Fifty years after its American debut and three months after the death of its founder, the Moiseyev Dance Company on Friday verified its credentials as the world's premier folk ensemble at the Cerritos Center for the Performing Arts.
No kick lower than shoulder height, no backbend unless the head brushed the floor: Moiseyev technique looked positively awesome in this relatively intimate theater, where every detail of costume or choreography seemed spotlighted.
And this time, the company earned its standing ovations without its best loved repertory -- the Ukrainian hopak, for instance, with a man flying over a line of women. Or "Partisans," Igor Moiseyev's tribute to World War II freedom fighters. Or "Old City Quadrilles," his alternately satiric and nostalgic depiction of Moscow social dancing way back when.
Instead, the showstoppers were often the same pieces the company danced at the Hollywood Bowl three years ago.

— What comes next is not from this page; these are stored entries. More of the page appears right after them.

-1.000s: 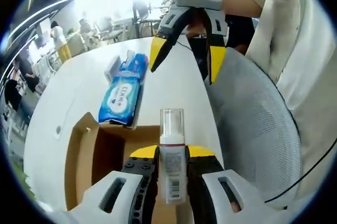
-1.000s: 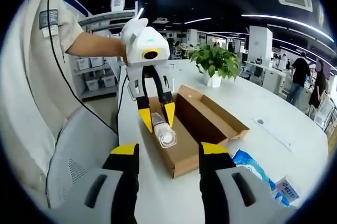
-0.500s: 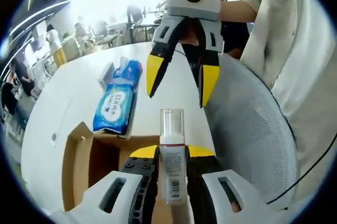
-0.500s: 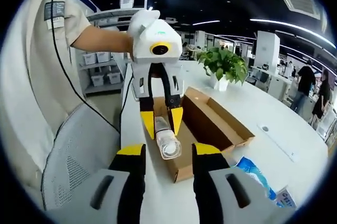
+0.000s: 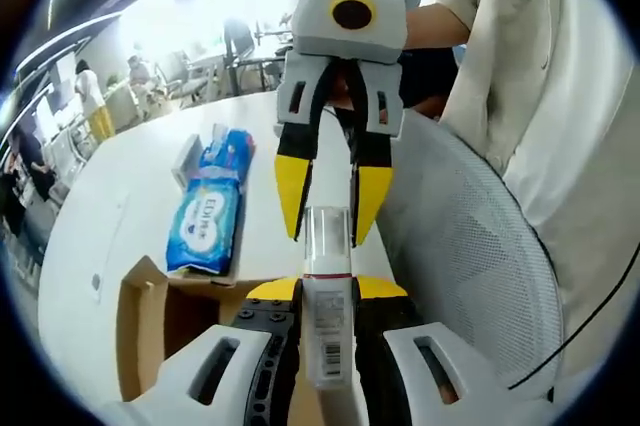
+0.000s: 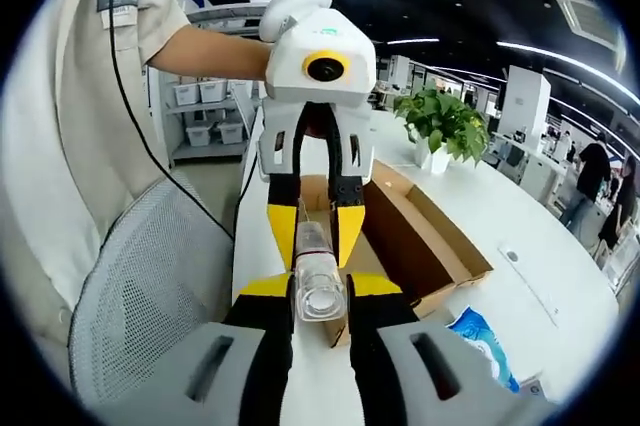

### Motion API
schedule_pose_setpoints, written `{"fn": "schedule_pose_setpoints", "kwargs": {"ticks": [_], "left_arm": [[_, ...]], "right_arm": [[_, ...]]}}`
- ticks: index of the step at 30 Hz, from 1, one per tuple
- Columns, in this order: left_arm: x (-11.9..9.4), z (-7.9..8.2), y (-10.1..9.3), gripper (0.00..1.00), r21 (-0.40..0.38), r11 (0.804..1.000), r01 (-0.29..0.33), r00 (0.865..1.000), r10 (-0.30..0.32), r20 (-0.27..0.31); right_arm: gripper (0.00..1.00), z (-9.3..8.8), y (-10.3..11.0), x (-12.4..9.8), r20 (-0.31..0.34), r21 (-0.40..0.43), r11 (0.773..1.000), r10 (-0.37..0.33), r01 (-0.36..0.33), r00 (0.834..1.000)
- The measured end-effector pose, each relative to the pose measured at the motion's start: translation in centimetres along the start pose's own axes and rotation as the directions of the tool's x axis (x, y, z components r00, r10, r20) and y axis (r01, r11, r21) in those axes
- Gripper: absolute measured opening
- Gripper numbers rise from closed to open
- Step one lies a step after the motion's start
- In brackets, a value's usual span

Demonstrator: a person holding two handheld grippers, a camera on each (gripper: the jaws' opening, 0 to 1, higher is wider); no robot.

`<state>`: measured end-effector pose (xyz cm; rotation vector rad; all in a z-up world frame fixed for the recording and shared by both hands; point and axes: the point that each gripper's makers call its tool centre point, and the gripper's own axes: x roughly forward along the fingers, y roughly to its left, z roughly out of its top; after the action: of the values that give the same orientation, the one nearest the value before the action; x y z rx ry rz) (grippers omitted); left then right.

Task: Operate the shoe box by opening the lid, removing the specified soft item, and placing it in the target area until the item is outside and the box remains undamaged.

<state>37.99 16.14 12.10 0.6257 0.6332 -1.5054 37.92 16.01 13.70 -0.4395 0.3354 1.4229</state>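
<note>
A small bottle (image 5: 328, 326) with a clear cap and a white label stands between my left gripper's (image 5: 328, 291) jaws, which are shut on its body. My right gripper (image 5: 327, 238) comes in from above, its yellow fingertips (image 5: 292, 191) against both sides of the clear cap. In the right gripper view the cap (image 6: 320, 298) faces the camera, pinched between my right gripper's (image 6: 320, 291) jaws, with the left gripper (image 6: 315, 231) behind it. The open cardboard shoe box (image 6: 430, 246) lies below on the white table. A blue pack of wipes (image 5: 205, 221) lies on the table beyond the box (image 5: 135, 321).
A grey mesh chair (image 5: 465, 266) stands beside the table edge, with the person's beige sleeve and body (image 5: 540, 106) close to it. A potted plant (image 6: 443, 124) is at the table's far side. The wipes pack (image 6: 482, 344) lies near the box's end.
My right gripper has come forward onto the bottle and its jaws have narrowed from wide open to shut on the cap. The left gripper keeps hold of the bottle's body.
</note>
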Motion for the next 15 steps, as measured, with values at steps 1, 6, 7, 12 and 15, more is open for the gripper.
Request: {"fn": "schedule_pose_setpoints", "kwargs": {"ticks": [1,6,7,12,15], "left_arm": [[0.04,0.02,-0.02,0.17,0.001,1.0,0.002,1.0,-0.002,0.001],[0.29,-0.03,0.02,0.17,0.027,1.0,0.007,1.0,-0.007,-0.002],[0.32,-0.08,0.11,0.17,0.031,0.999,0.005,1.0,-0.005,-0.004],[0.45,-0.07,0.28,0.18,0.041,0.999,-0.004,1.0,0.003,0.011],[0.61,0.01,0.41,0.18,0.047,0.999,-0.012,1.0,0.011,0.02]], "right_arm": [[0.17,-0.17,0.06,0.09,-0.009,-0.011,1.0,0.002,-0.002,1.0],[0.17,-0.68,0.15,0.4,-0.036,-0.048,0.999,0.005,-0.007,0.999],[0.17,-0.7,0.09,0.41,-0.036,-0.046,0.999,0.004,-0.005,0.999],[0.16,-0.99,-0.19,0.37,-0.062,-0.04,0.999,0.001,-0.003,0.998],[0.16,-1.08,-0.28,0.28,-0.071,-0.04,0.999,-0.002,-0.001,0.997]]}}
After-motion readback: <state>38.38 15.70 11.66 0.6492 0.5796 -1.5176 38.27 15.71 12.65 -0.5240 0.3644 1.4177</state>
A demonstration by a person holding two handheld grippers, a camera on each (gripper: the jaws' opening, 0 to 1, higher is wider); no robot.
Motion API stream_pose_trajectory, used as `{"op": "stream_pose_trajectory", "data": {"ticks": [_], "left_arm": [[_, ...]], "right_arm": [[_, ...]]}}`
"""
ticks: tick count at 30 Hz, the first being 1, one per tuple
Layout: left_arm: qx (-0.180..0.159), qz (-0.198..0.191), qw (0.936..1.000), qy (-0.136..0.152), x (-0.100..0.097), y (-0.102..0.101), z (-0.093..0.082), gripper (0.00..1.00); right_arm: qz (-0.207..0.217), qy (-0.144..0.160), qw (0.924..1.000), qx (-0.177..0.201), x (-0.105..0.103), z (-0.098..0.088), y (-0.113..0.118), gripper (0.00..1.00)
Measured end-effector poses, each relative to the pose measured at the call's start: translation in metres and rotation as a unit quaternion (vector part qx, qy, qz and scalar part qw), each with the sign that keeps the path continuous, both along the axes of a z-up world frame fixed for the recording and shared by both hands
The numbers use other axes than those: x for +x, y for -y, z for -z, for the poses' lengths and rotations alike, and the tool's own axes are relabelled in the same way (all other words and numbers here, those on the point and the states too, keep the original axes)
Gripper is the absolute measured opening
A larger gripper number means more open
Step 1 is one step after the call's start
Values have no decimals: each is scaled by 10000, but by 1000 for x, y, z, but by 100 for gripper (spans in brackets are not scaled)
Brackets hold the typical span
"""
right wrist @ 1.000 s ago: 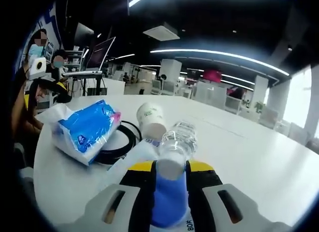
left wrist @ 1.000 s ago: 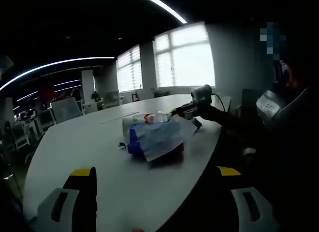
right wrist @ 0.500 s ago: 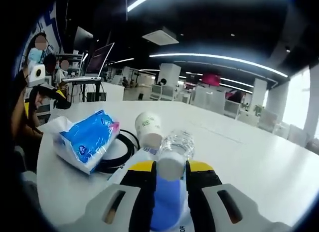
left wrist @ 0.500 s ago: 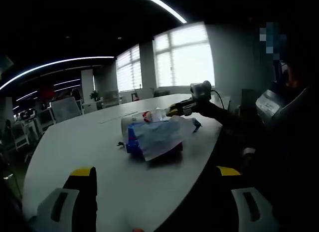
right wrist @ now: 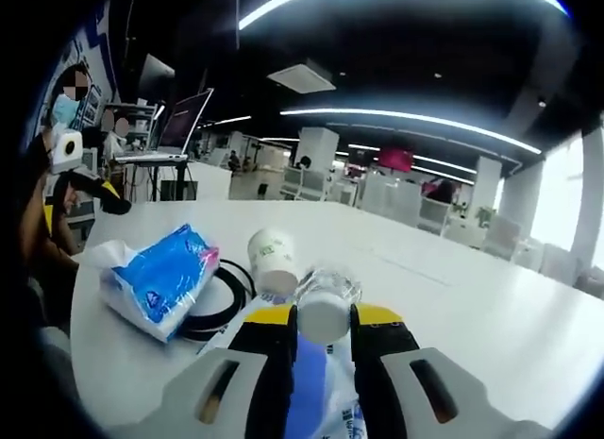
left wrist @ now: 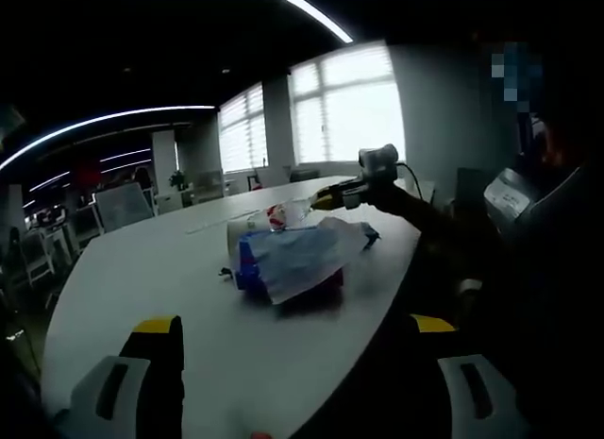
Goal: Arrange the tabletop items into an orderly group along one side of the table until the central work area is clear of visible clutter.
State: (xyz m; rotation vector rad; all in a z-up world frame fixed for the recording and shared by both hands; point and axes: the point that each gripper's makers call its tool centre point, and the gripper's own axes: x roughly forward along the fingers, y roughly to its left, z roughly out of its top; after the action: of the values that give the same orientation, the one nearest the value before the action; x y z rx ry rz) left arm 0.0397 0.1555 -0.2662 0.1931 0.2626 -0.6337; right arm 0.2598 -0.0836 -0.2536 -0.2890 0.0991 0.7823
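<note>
2 grippers. R gripper [right wrist: 323, 337]: jaws closed on bottle [right wrist: 326, 302], held over table [right wrist: 472, 307] edge by cup [right wrist: 273, 261], tissue pack [right wrist: 160, 277], cable [right wrist: 222, 297]. L gripper [left wrist: 297, 359]: wide apart, empty, back from group. Step: placing bottle. Next: prob. set it upright beside cup.

An open-plan office: a large white oval meeting table [left wrist: 142, 269], rows of white desks and chairs [right wrist: 415, 198], long ceiling light strips [right wrist: 415, 113], tall blinded windows [left wrist: 349, 109], and a dark monitor on a stand [right wrist: 184, 109].
</note>
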Motion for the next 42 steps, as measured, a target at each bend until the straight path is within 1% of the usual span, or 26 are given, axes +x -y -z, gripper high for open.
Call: {"op": "stream_pose_trajectory", "data": {"ticks": [2, 14, 24, 32, 42], "left_arm": [[-8, 7, 10000, 19, 0, 1, -2, 97], [15, -37, 10000, -14, -5, -3, 0, 97], [17, -47, 10000, 15, -6, -5, -3, 97], [23, -56, 10000, 21, -8, -5, -3, 97], [41, -56, 10000, 27, -9, -4, -4, 97]], "right_arm": [[6, 8, 9999, 113, 0, -4, 1, 19], [-47, 245, 9995, 177, -1, -28, -2, 19], [-71, 429, 9988, 234, 1, -47, -3, 19], [-98, 532, 9983, 205, 2, -56, -5, 19], [-83, 663, 9975, 229, 4, -71, -2, 19]]}}
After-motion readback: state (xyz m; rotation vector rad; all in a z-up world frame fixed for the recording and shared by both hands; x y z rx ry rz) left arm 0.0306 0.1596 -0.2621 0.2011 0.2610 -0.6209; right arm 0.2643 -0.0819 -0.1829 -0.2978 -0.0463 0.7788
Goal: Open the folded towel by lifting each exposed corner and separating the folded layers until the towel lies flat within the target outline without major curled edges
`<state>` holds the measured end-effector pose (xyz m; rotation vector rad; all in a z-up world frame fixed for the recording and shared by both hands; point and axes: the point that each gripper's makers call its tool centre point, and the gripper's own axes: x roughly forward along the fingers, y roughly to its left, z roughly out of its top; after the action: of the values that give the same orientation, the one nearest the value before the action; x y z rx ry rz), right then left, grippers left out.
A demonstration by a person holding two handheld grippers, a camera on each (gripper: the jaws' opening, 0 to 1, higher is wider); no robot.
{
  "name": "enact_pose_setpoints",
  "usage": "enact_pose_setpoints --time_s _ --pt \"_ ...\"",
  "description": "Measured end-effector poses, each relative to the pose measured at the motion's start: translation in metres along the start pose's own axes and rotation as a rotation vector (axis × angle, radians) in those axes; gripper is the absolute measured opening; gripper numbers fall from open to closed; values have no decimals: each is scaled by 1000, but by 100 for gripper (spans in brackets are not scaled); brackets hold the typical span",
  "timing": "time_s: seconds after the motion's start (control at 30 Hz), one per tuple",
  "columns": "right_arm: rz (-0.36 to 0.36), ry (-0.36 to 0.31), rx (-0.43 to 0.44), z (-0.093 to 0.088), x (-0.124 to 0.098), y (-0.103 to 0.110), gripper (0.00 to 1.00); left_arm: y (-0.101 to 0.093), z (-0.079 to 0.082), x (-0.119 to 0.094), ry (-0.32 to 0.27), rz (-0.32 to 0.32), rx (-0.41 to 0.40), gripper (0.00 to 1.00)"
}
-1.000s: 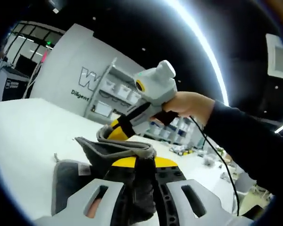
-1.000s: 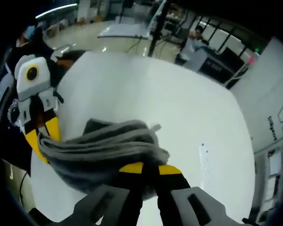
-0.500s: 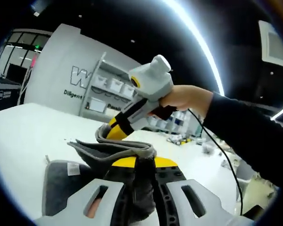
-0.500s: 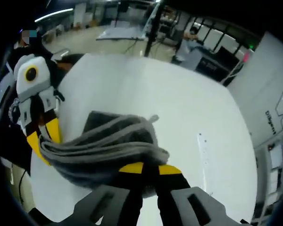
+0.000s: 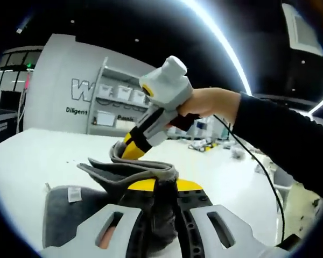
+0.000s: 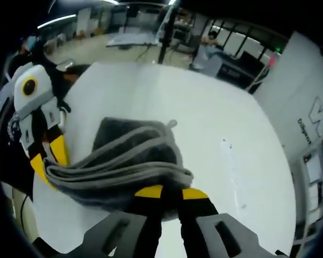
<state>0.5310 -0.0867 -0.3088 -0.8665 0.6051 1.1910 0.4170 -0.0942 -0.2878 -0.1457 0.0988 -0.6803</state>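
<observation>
In the left gripper view my left tongs (image 5: 160,189) are clamped on a bunched edge of the grey towel (image 5: 126,172), held above the white tabletop (image 5: 37,156); my right tongs (image 5: 130,151) bite the same edge further along.

In the right gripper view my right tongs (image 6: 169,194) pinch that edge, layers hanging stacked. I judge unfolding barely begun: layers unseparated, no target outline visible to me
</observation>
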Motion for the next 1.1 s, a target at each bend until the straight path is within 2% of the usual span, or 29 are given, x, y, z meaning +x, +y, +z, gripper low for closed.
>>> enact_pose_setpoints --time_s 0.33,0.63,0.87,0.97,1.1 --pt "-8 -13 53 -33 -10 3 5 -17 -12 13 49 -32 71 9" --pt "-18 -14 71 -51 -13 3 5 -28 -23 26 88 -56 94 10" --pt "-27 -48 120 -79 -9 3 5 -40 -37 39 133 -74 149 10" --pt "-32 -77 136 -83 -8 5 5 -40 -41 42 144 -71 131 10" --pt "-28 -75 163 -98 -4 7 5 -46 -47 44 159 -74 154 10"
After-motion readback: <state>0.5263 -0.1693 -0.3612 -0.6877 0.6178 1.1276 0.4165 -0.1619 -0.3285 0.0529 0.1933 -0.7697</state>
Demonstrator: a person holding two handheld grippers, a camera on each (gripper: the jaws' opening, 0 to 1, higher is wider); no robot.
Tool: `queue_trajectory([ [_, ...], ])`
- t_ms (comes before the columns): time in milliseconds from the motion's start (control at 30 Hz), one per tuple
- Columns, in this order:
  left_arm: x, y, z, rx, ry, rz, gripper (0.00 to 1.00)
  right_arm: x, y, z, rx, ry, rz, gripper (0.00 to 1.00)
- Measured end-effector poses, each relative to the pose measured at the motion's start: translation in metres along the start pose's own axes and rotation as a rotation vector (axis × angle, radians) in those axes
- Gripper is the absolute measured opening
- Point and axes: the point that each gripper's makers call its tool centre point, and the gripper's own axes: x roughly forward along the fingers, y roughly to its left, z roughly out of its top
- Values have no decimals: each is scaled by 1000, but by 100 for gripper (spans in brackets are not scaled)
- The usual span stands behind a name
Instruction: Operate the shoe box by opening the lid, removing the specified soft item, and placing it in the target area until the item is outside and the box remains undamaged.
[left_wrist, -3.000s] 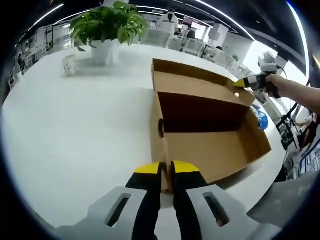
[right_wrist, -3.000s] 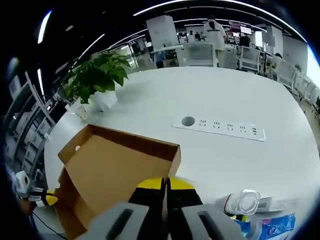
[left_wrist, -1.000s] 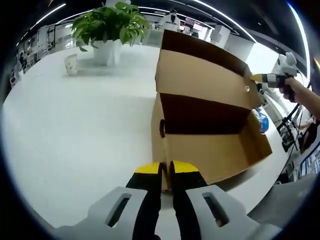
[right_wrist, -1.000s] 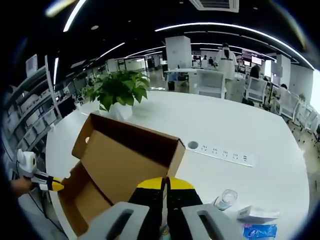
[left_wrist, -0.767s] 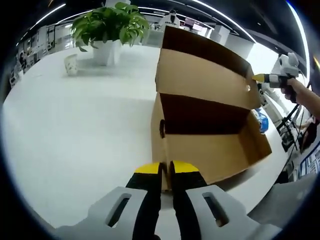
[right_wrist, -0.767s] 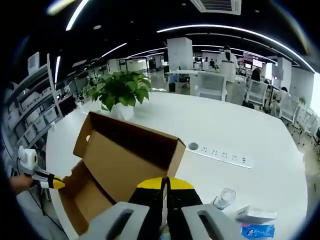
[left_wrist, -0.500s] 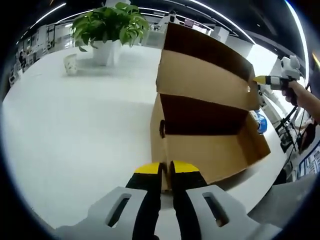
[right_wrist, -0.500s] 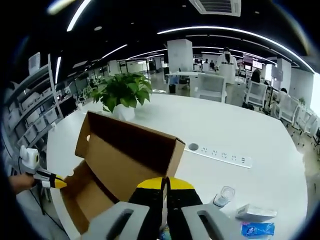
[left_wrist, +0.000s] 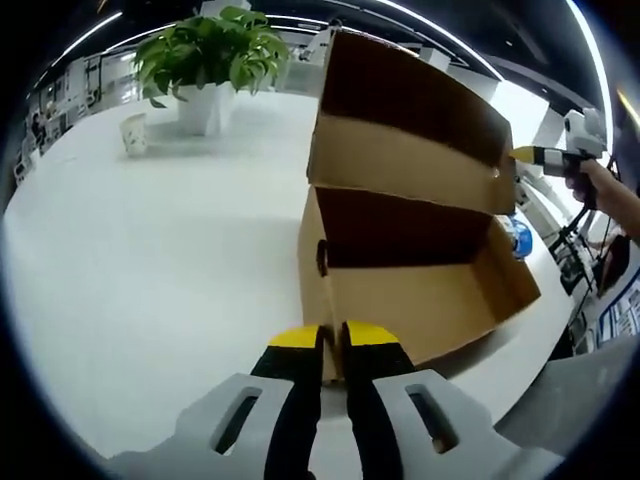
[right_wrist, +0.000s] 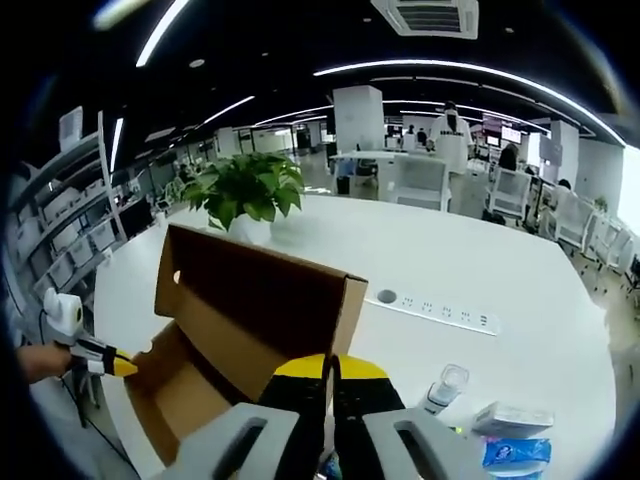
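The left gripper (left_wrist: 332, 345) is pinching the near wall of the brown shoe box (left_wrist: 420, 290) on the white counter (left_wrist: 150, 260). The right gripper (right_wrist: 330, 372) is gripping the raised lid (right_wrist: 260, 290). Farther off, a potted plant (left_wrist: 205, 55) is standing. The right gripper view is also showing a small bottle (right_wrist: 443, 385) and packets (right_wrist: 512, 420).

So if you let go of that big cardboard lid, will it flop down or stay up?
The lid looks like thin cardboard hinged along one edge, so it would probably fall one way. The right gripper pinches its corner and the left gripper pinches the box wall. It likely bends easily. The box looks light and might slide on the smooth white table.
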Motion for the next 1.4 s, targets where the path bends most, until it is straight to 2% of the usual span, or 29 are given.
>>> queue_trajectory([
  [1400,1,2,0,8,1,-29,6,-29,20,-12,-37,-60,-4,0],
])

Oleg Chernasov again took the audience by surprise with a trick solo that disguised him as two interlocked Nanayan child-wrestlers. The Bessarabian Gypsy Dance once more started in exotic languor and accelerated into wild flamboyance. The Moldavian suite, as always, deployed two dozen dancers in geometric formations that only ceased to evolve when they became the backdrop for high-speed virtuosity by smaller cadres.
However, the Cerritos audience also couldn't get enough of Alexander Tikhonov, Dmitry Klokotov and Rudiy Khodzhoyan in their Argentine gaucho solos: spurs jingling as they stamped through step patterns ornamented with gestures depicting the riding of horses.
Another work ending in an encore: the Sirtaki line dances, with the performers far too perfectly matched in timing, leg height and so on to look like ordinary Greeks at a party (where the unisons would be approximate and individual), but certainly exemplary in technical control.
Many of the smaller-scale Slavic pieces on the 11-part program held the greatest choreographic interest because of their distinctive vocabularies. In the dead-serious Kalmuk trio, for example, Ramil Mekhdiev, Evgeny Chernyshkov and Yuri Chernyshkov developed gestural themes suggesting the fluttering of wings. Anna Shchukina and Nikolay Rubtsov's duet in the large-scale "Russian Dance Summer" had a courtly delicacy and reserve, a quality that also sweetened the early sections of "Polyanka."
It didn't last long, of course, for Moiseyev almost always used mellowness and charm as a prelude to in-your-face bravura -- in "Polyanka," sharp turns for the six women and squat kicks for the six men. But the breezy "Tatarochka" (a North American premiere on this tour) did stay small, light and deft throughout, with running steps for Olga Volina -- forward and backward -- leading to attempts by Dmitry Klokotov and Oleg Chernasov to keep up with her.
In contrast, Moiseyev's "Polovetsian Dances" enlisted the entire company in a pseudo-primitive Tatar divertissement from the Borodin opera "Prince Igor," with the dancers divided into pretty much the same groups (slaves, boys, archers, spearmen, etc.) as in the well-known 1909 version by Mikhail Fokine and, before that, one by Lev Ivanov.
Unfortunately, the piece suffered from the crudely reorchestrated taped accompaniment -- with some weird tempos for the women's dances -- and looked cramped on the Cerritos stage. Yes, the warriors jumped thrillingly, bared chests gleaming in the light of the steppes. But for military spit and polish, their fierce swagger couldn't compete with the parade-ground exactitude of "Yablotchko," an excerpt from a naval suite featuring wave after wave of sailors executing intricate, high-velocity footwork, including hornpipe steps.
The program began with an uncredited short film summarizing Moiseyev's life, including rare footage dating back to the 1930s. "We want to leave a mark on history," he said to his dancers at one point, and the current company -- no less than the film -- showed how much he changed everyone's expectations about what kinds of dance could be exciting in the theater.